Irene : C'est ça, tu veux cet objet ?

Alex : Veux une noix.

Irene : D'accord, voilà une noix (Alex mange sa noix)

Irene : Maintenant, tu peux me dire combien il y a de pelotes de laine verte ?

Alex : Siss.

Irene : Six, c'est bien !

Alex ne se contente donc pas d'imiter la voix humaine. Il parle vraiment. Alex a appris ainsi à reconnaître et à nommer 50 types d'objets différents : pierres, noix, clés, cubes, papier, etc., lorsqu'on les lui présente. Mais Alex sait aussi classer les objets selon leur forme, leur couleur, leur nombre. Ainsi, si on lui présente un plateau où sont déposés des cubes et des boules de différentes couleurs et qu'on lui demande combien il y a de cubes, Alex va les compter et donner la réponse : 2, 3, ou 5 (il peut compter jusqu'à 6). Alex donne en moyenne 80 % de réponses exactes. Si on place trois cubes verts et deux bleus sur le plateau, Alex est capable de répondre correctement à la question « combien y a-t-il de cubes bleus? ». C'est-à-dire qu'il catégorise (il classe les objets selon des catégories de formes, de couleurs).

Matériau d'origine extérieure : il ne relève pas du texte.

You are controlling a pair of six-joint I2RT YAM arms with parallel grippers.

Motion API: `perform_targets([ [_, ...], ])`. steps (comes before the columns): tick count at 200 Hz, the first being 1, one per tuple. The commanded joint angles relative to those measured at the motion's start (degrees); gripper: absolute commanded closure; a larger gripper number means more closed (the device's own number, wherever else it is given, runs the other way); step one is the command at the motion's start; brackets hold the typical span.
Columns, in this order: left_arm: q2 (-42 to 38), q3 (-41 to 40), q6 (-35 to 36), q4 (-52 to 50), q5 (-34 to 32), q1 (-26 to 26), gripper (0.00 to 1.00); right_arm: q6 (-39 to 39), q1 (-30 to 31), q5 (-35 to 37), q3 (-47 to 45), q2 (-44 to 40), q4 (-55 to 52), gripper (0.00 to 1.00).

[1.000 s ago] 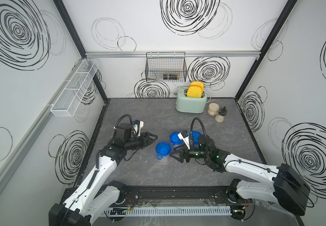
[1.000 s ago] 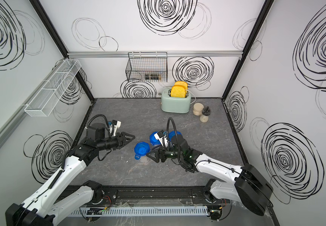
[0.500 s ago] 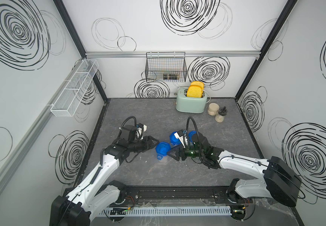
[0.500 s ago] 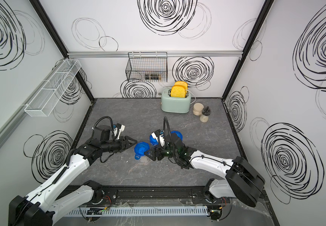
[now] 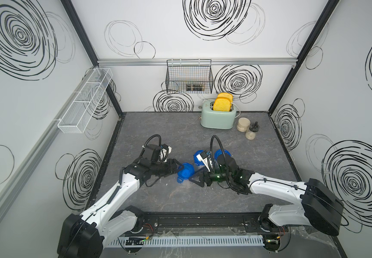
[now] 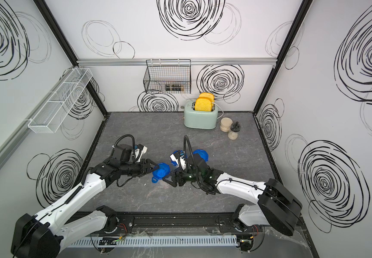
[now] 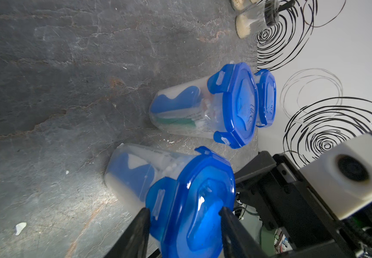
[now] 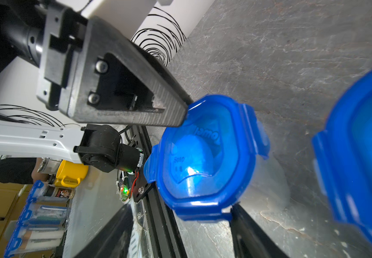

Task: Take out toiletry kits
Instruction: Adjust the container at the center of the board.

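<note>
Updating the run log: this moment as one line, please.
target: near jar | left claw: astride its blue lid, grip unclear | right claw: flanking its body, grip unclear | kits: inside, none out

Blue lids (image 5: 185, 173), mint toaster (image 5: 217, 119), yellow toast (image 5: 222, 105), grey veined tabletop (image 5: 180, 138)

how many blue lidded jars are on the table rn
3: the front jar nearest the rail, the middle jar just behind it, the back jar right of that. More may be hidden.
</note>
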Motion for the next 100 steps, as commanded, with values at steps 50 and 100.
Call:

Lorsque, chaque soir, Irène quitte son laboratoire, elle le salue. Alex lui répond : « Bonsoir, je vais dîner. A demain. »

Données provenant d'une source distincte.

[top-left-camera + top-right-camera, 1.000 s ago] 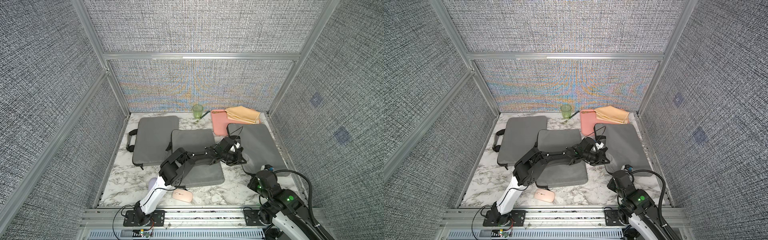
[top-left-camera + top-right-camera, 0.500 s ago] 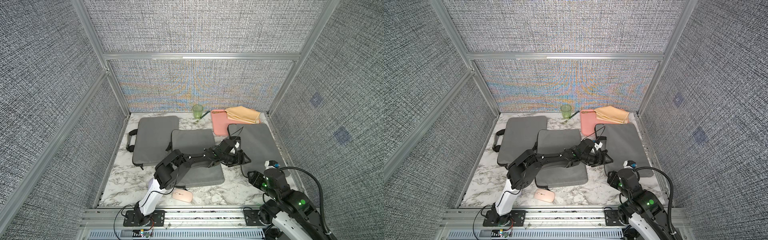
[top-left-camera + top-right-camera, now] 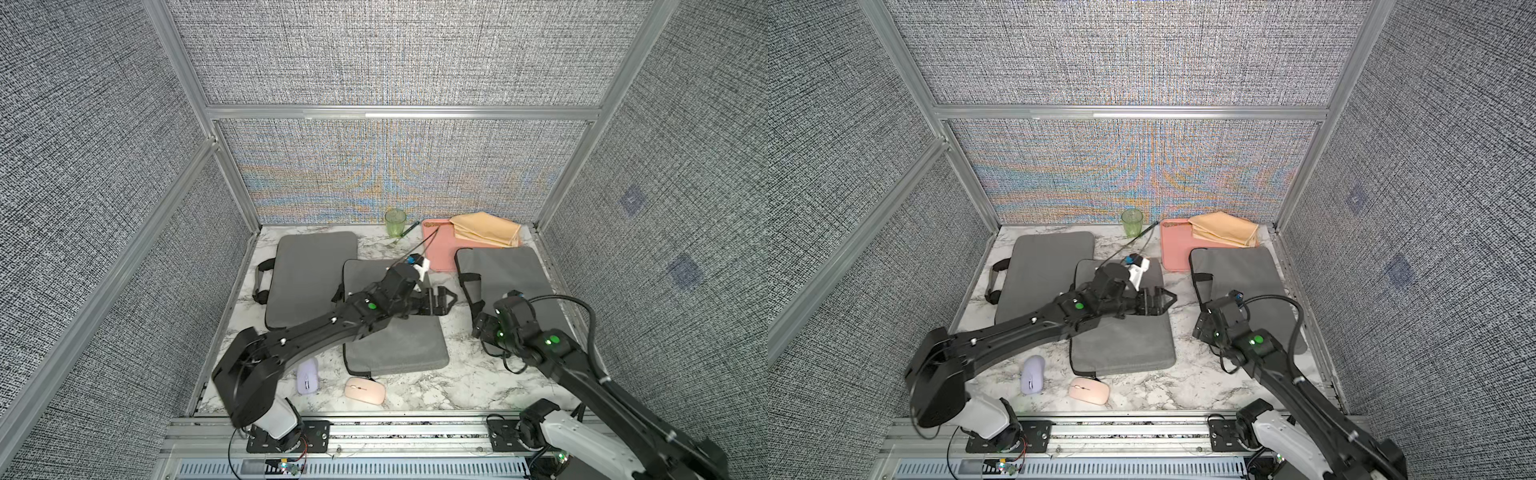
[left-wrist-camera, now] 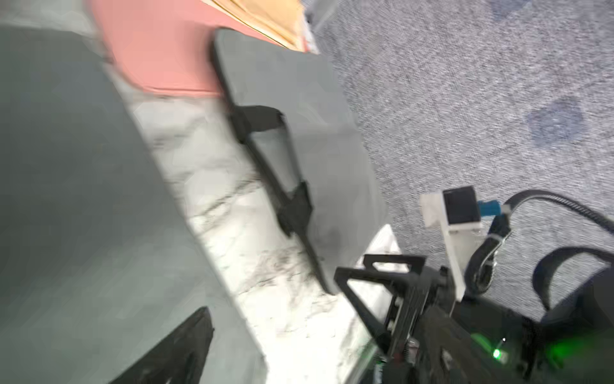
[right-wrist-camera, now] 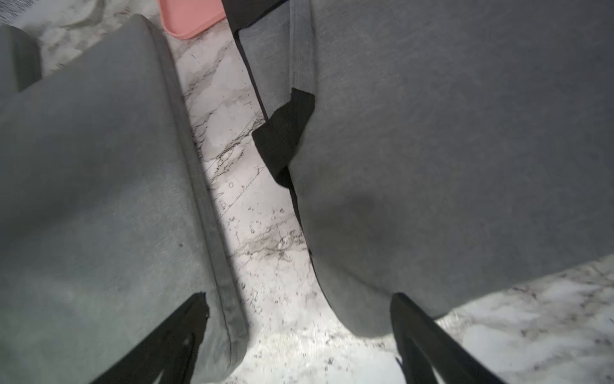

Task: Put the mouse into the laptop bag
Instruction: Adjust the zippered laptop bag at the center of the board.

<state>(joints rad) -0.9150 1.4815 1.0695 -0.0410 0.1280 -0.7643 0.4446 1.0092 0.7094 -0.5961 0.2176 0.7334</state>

Le cas Alex est troublant. Car ce petit perroquet remet en cause bien des idées reçues sur les capacités intellectuelles des animaux. Le perroquet ne se contente pas de parler avec des formules stéréotypées : il doit comprendre la question, observer, compter, puis formuler la bonne réponse. Bien sûr, Alex se trompe quelquefois ; il a aussi du mal à se concentrer longtemps. Et parfois, il interrompt la tâche pour demander une noix. Mais n'est-ce pas là la preuve qu'il n'est pas qu'une machine à répéter inlassablement la même formule, comme le sont généralement les perroquets ?

Depuis les années 80, de nombreuses recherches sur l'apprentissage, l'intelligence, la conscience, les intentions, le langage et la culture animale ont bouleversé nos conceptions sur les frontières qui séparent l'homme des autres animaux 2.

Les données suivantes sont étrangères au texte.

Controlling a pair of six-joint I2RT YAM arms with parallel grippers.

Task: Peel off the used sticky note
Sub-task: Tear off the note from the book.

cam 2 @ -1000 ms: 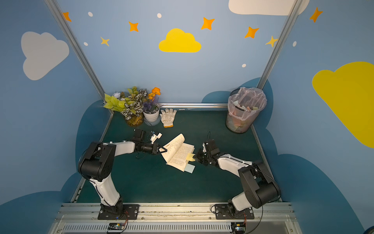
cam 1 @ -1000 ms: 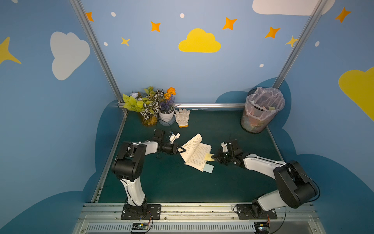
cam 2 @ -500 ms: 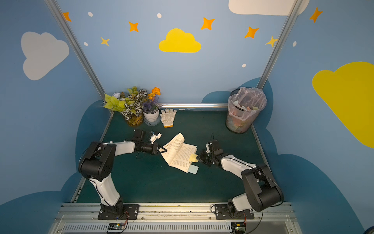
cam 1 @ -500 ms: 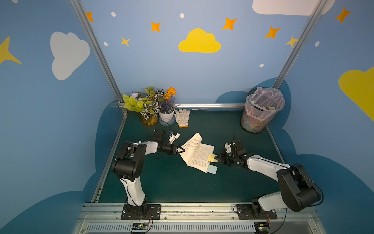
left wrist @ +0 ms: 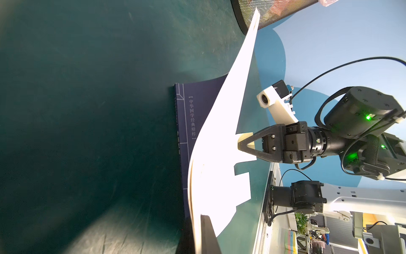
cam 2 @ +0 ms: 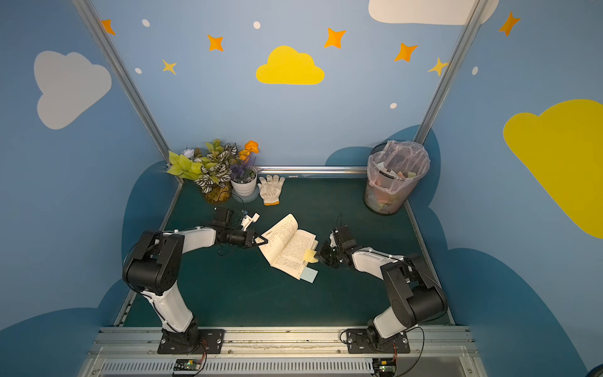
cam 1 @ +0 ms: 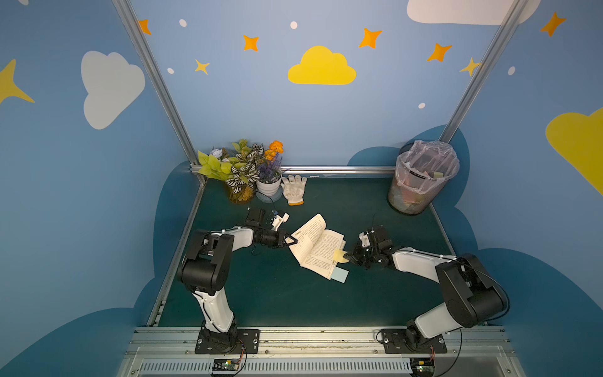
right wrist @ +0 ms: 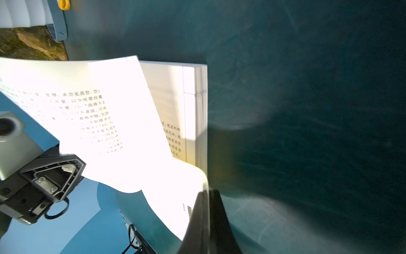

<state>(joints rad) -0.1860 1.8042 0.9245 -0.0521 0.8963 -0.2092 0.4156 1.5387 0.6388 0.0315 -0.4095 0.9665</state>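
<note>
An open book (cam 1: 318, 248) (cam 2: 288, 248) lies on the green mat, its left half lifted. My left gripper (cam 1: 293, 241) (cam 2: 264, 241) (left wrist: 201, 220) is shut on that raised left page edge. The used sticky note (cam 1: 339, 255) (cam 2: 309, 255) (left wrist: 245, 137) is yellow and sits at the right page's outer edge. My right gripper (cam 1: 348, 258) (cam 2: 319, 257) (right wrist: 207, 193) is shut on its free end. The note's other end still touches the page. A pale blue note (cam 1: 340, 275) (cam 2: 309, 275) pokes out at the book's near corner.
A mesh waste basket (cam 1: 422, 178) (cam 2: 396, 178) lined with a plastic bag stands at the back right. Potted plants (cam 1: 248, 169) and a white glove (cam 1: 293, 189) sit at the back left. Metal rails border the mat.
The right gripper drew slightly to the right with the yellow note, then eased back. The left gripper has kept its hold on the book's left edge.
</note>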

La première remise en cause concerne l'aptitude à apprendre. Depuis un siècle, la psychologie a amplement démontré les aptitudes des animaux à l'apprentissage. Des chiens de Pavlov aux pigeons de Skinner (le père du béhaviorisme), en passant par les rats et les singes, ce sont d'ailleurs les animaux qui ont été les principaux sujets pour étudier les mécanismes de l'apprentissage. Mais curieusement, la philosophie n'avait tiré aucune leçon de ce constat. Le distinguo animal/humain continuait à reposer sur l'idée que les comportements animaux seraient guidés par les instincts, tandis que les comportements humains seraient acquis. Or, l'éthologie a amplement montré que l'apprentissage fait partie des conduites nécessaires à l'animal dans le milieu naturel. Durant toute leur enfance, le lion apprend à chasser, le singe apprend à se nourrir de certaines plantes et à en éviter d'autres. Le loup doit apprendre les règles sociales au contact de ses congénères. La difficulté à réintroduire des animaux élevés en captivité dans leur milieu naturel montre que nombre de conduites animales ne sont pas instinctives. Elevés ensemble, chiens et chats deviennent les meilleurs amis du monde. Le léopard peut devenir un gros chat pacifique. Les oies cendrées élevées par Konrad Lorenz se sont plus attachées à leur maître qu'à leurs congénères.